Is counterinsurgency a humanist’s war? A few weeks ago, I was watching Obama’s War, Frontline’s most recent documentary on the American war effort in Afghanistan; one of the program’s most salient points was one that most interested observers are probably already well aware of, which is that the war in Afghanistan is not a conventional war with conventional strategies. And by conventional war, I mean a war where you enter with a lot of troops, take out key enemy positions, and then declare victory. Instead, the war effort is rooted in a counterinsurgency strategy in which victory is determined by the extent to which Americans can corral native support for the established government. So, how is the counterinsurgency effort going? Well, a lot of Frontline’s footage showed soldiers shooting at empty fields. Instead of being a straight get-the-bad-guy-in-your-scope-operation, a lot of the key work takes place during moments of relative calm as soldiers hold informal sit-downs with villagers in strategic areas. And herein lies another point made by the documentary: in wars of counterinsurgency, there are a lot of counter-intuitive realities. For example, more force does not necessarily translate into better results. If anything, more force makes natives apprehensive and provides insurgents with political ammunition to garner more support. Furthermore, very often the appropriate response to an attack is no response at all because when American soldiers strike back they often strike back with excessive force, which once again, as a symbolic act, has the potential to play into the hands of insurgents. While watching Obama’s War, I couldn’t help but see counterinsurgency, with respect to conventional warfare, as more of a humanist’s war in that, with counterinsurgency, soldiers are tasked with employing a campaign of goodwill in which they garner support among natives through reciprocal communication, temperance, and cultural understanding. An instrumental figure in this humanist’s counterinsurgency war is the military interpreter who is tasked with bridging the communication divide between American soldiers and Afghan natives. Very often, Obama’s War implied that the effectiveness of interpreters is the limiting factor to America’s counterinsurgency effort.
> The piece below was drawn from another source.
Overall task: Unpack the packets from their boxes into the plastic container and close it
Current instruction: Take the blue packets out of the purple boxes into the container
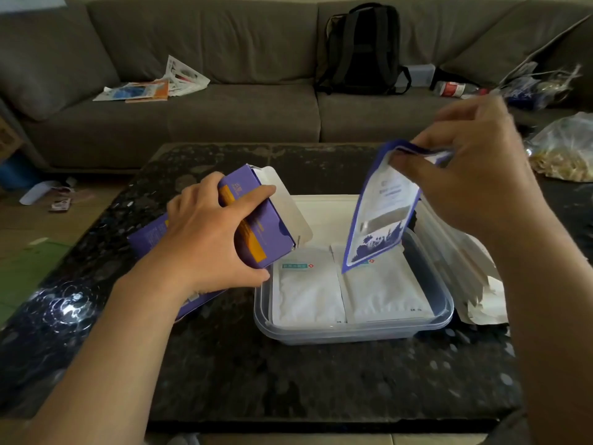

What is it like to be a military interpreter? I wondered. Well, I did a quick Google search and came across the book, The U.S. Army/Marine Corps Counterinsurgency Field Manual, and came across a section on interpreters that illuminated for me what it must be like for these individuals. For example, interpreters are expected “not to interject their personality, ideas, or questions” and always “[mirror] the speaker’s tone and personality.” And American military operatives are instructed to “position [the] interpreter by their side (or a step back). This keeps the subject or target audience from shifting their attention or fixating on the interpreter rather than on the leader.” Of course, this is all reasonable and for the sake of effectiveness, but at the same time, it seems lamentable that a figure with field experience among natives and among American troops would assume such a secondary position. Which brings up questions about why native interpreters choose to work with Americans in the first place. I suspect economics are involved, but perhaps there’s more. Undoubtedly, most interpreters must, at some point, deal with questions of loyalty, identity, and legitimacy. While the The U.S. Army/Marine Corps Counterinsurgency Field Manual instructs American military personnel to take care of their interpreters, there’s also a warning to be cautious around interpreters, in case their loyalties lie elsewhere. Moreover, in terms of identity, interpreters are tasked with an interesting set of objectives, in that they are expected to understand the nuances of not one, but two languages, and be cognizant of culturally specific mannerisms. And this is all in addition to being able to adopt many of the qualities and characteristics of the speakers they are interpreting. With these kinds of responsibilities, interpreters operate in a provocative nexus point between native Afghans and American forces.